Thoughts and Opinions On Today's Important Issues

Thursday, November 09, 2006

More Letters To The Blogmeister


Here are a few more letters from readers. Can you guess who wrote the first one?
  • "Our Future Starts Today" I read with interest that the current mayor of Windsor ran on a campaign slogan three years ago of "Our Future Starts Today". What Eddie Francis didn't tell Windsorites was what that future would be. Let’s look at then and now

    1. Then: Windsor in the middle of Canadian unemployment rates. Now: Windsor has second highest unemployment rate of any city in Canada.

    2. Then: Promised an automotive strategy. Now: no auto strategy and the city has lost thousands of automotive jobs.

    3. Then: Promised more open and accountable government. Now: a record number of secret behind closed doors council meetings.

    4. Then: Promised to solve the border. Now: no closer to solving the border, despite secretly spending millions on New York consultants and Toronto lawyers.

    5. Then: Promised regional cooperation. Now: Tecumseh announces a new arena and a week later Windsor announces they will spend at least $50-70 million to compete with it.

    6. Then: Promised to negotiate from a position of strength. Now: announces a new arena in a panic, with no tender process and no site.

    7. Then: Promised to Help Small Business. Now: Raised license fees in some instances as high as 700%. Has not released the Small Business Task Force Report completed in July, 2006.

    8. Then: Promised to Revitalize Downtown. Now: Downtown Commercial Vacancy Rates are approaching 40%.

    9. Then: The previous Mayor is committed to Windsor's most valuable resources, The University of Windsor and St.

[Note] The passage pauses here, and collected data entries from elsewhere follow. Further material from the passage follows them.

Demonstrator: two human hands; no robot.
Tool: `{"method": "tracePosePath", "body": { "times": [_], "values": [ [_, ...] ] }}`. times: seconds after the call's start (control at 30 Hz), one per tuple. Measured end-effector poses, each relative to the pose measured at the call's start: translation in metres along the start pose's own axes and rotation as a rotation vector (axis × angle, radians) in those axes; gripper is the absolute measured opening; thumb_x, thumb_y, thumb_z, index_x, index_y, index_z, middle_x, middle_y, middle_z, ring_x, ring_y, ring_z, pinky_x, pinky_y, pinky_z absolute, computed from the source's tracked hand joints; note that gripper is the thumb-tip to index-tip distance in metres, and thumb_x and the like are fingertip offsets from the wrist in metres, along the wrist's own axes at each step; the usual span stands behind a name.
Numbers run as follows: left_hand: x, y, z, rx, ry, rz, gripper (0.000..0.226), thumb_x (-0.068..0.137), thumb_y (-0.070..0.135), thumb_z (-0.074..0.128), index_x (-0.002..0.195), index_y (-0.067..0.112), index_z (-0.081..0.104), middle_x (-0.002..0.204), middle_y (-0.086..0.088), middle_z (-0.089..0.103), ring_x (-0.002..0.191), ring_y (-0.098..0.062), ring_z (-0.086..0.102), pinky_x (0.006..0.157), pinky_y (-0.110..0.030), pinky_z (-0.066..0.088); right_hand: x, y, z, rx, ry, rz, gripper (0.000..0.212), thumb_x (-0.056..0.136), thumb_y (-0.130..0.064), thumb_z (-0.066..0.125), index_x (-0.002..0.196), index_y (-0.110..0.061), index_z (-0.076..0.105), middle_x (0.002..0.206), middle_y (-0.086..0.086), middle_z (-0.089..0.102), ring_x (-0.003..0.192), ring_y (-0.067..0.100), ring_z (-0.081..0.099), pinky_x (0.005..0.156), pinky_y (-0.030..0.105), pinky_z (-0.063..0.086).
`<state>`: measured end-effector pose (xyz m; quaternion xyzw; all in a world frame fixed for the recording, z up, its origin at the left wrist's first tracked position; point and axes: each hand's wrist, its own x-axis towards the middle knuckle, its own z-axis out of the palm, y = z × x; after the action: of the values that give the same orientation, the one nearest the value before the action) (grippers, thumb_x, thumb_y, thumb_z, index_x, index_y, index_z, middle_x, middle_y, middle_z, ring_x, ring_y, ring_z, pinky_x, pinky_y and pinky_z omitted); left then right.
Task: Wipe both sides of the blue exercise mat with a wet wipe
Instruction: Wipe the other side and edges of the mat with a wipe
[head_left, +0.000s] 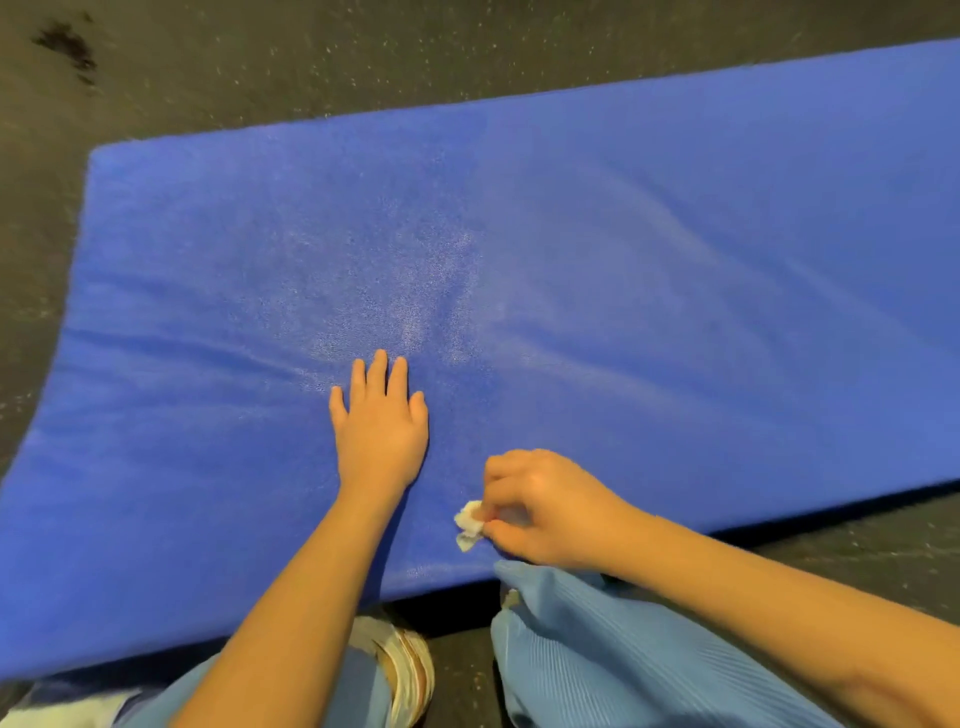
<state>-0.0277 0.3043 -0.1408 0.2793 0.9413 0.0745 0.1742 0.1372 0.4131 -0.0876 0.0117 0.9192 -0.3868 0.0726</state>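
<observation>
Far left: dark stain (67, 49) on the speckled floor (249, 67). The blue exercise mat (649, 244) lies flat on it, long axis running left to right; we see its left end, while the right end leaves view.

Left hand (382, 431): flat, fingers straight, palm pressing the mat, holding nothing.

Just right of it, the wet wipe (469, 522), a small wad touching the mat.

Right hand (540, 506): fingers curled, pinching the wipe, nearer the mat's near edge than the left.

Most of the mat stretches far and right of both hands. We judge the strokes should run rightward along it, with the left hand pinning.
</observation>
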Motion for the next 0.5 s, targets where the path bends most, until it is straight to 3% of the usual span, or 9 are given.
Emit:
{"method": "tracePosePath", "body": {
  "times": [0.17,0.27,0.33,0.43,0.5],
  "values": [
    [0.0,0.0,-0.001,-0.005,0.021,0.027,0.051,0.104,0.032,0.031,0.152,0.016,0.027,0.161,-0.004,0.015,0.149,-0.024,0.006,0.119,-0.05,0.005,-0.005,0.021,-0.013,-0.152,0.269,0.189,0.014,0.073,-0.021,0.057,0.064,-0.017,0.067,0.063,-0.004,0.051,0.058,0.022,0.054,0.053,0.027,0.033],
    [-0.002,0.0,0.001,0.011,0.047,0.051,0.048,0.103,0.029,0.033,0.148,0.011,0.033,0.158,-0.008,0.024,0.147,-0.027,0.014,0.117,-0.052,0.01,-0.023,0.006,-0.007,-0.019,0.148,0.14,0.009,0.074,-0.018,0.066,0.065,-0.017,0.066,0.065,-0.012,0.043,0.059,0.007,0.041,0.056,0.018,0.029],
    [-0.003,0.0,0.0,0.053,0.04,0.08,0.046,0.103,0.027,0.035,0.144,0.008,0.039,0.154,-0.011,0.031,0.143,-0.031,0.023,0.115,-0.052,0.018,-0.033,0.011,-0.013,-0.04,0.102,0.127,0.011,0.075,-0.021,0.062,0.065,-0.018,0.065,0.065,-0.012,0.046,0.058,0.005,0.041,0.056,0.016,0.03],
    [-0.006,0.002,-0.011,0.162,-0.079,0.139,0.045,0.102,0.033,0.033,0.139,0.008,0.039,0.149,-0.012,0.033,0.135,-0.034,0.029,0.108,-0.051,0.028,-0.03,0.032,-0.022,-0.172,0.318,0.288,0.016,0.072,-0.022,0.054,0.063,-0.015,0.065,0.065,-0.004,0.054,0.056,0.022,0.055,0.05,0.028,0.041],
    [-0.012,0.006,-0.026,0.224,-0.232,0.227,0.054,0.101,0.046,0.03,0.144,0.013,0.031,0.153,-0.01,0.024,0.137,-0.032,0.024,0.11,-0.048,0.028,-0.03,0.029,-0.017,-0.131,0.343,0.354,0.013,0.074,-0.02,0.058,0.066,-0.014,0.067,0.068,-0.002,0.055,0.059,0.022,0.055,0.052,0.029,0.039]
  ]
}}
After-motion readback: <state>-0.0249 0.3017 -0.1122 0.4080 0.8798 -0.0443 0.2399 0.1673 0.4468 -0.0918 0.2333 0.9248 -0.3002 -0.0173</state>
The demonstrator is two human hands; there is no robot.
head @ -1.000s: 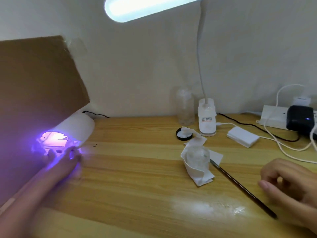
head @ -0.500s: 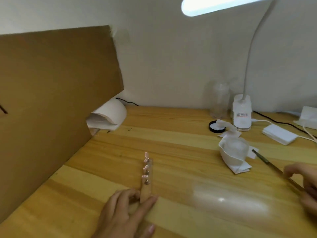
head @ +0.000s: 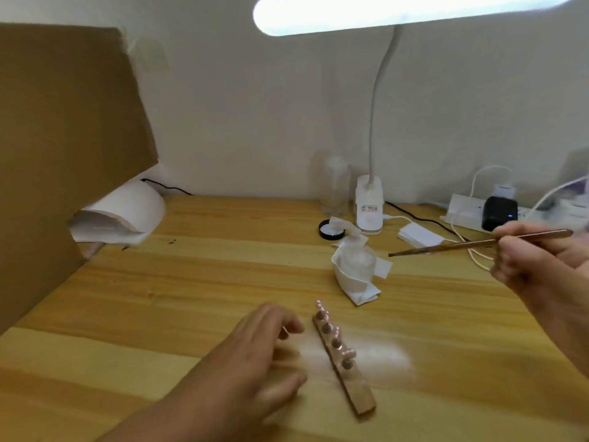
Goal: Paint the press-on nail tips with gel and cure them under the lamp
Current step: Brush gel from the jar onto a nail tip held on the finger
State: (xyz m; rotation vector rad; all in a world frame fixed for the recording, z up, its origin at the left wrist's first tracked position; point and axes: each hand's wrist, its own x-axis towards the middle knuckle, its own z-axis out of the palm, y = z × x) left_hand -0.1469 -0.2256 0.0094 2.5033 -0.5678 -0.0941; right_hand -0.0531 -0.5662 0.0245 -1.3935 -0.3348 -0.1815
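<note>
A wooden tabletop [head: 191, 282] was seen from above the person's hands. Near the front edge, about midway along it, lay a wooden strip [head: 357, 390], set at an angle, with a row of small pinkish nail tips [head: 331, 333] standing on its far half. The left hand [head: 255, 352] was just to the left of the strip, fingers loosely bent and holding nothing. It was blurred, so whether a fingertip touched the strip could not be told.

At the right edge the right hand [head: 541, 269] was raised above the table, pinching a thin brush [head: 446, 248] toward its back end. The tip pointed left, toward a small clear jar [head: 358, 261] nested in crumpled white tissue [head: 353, 285] near the middle of the tabletop.

In the back left corner a white curing lamp [head: 127, 208] sat partly hidden behind a leaning sheet of brown cardboard [head: 63, 138]. Along the back edge were a clear bottle [head: 334, 186], a black lid [head: 323, 231] and the white base of a desk lamp [head: 369, 205] — its lit head hung overhead. Further right lay a power strip [head: 465, 212] with a black adapter [head: 498, 213].
</note>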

Clair College. Now: The Mayor backtracks on these committments and forces these institutions into scrambling to make up for lost funding.

    10. Then: A positive future with the right leadership. Now: A bleak economic future even with new leadership.

    If the next 4 years are anything like the past 3 years, Windsor should brace itself for more of the same: job losses, out of town consultants, secret meetings, falling real estate values and economic woes.

A better use for arena monies?

  • I like your Bambi mailbox but you better take your deer off or it will be stolen and sold. You know parks are fair game to sell off now.

    Take that 48, 58, 79 million for the arena and put towards necessities in this city. Just so you know I work in our health care system and guess what I see and what that money could go towards. Daily I see a tremendous amount of cancer, old and elderly people who need help and people who cannot afford to eat.

    So wake up council our new arena is not going to help our fellow residents but the slot money will and so will our parks; they help clean up the air pollution and environment and maybe we will even live long enough to enjoy an arena.

    Fawn (Bambi's baby)

A letter from reader who has an issue with City Hall who answered my question about whether "your residents supporting a candidate for Mayor?"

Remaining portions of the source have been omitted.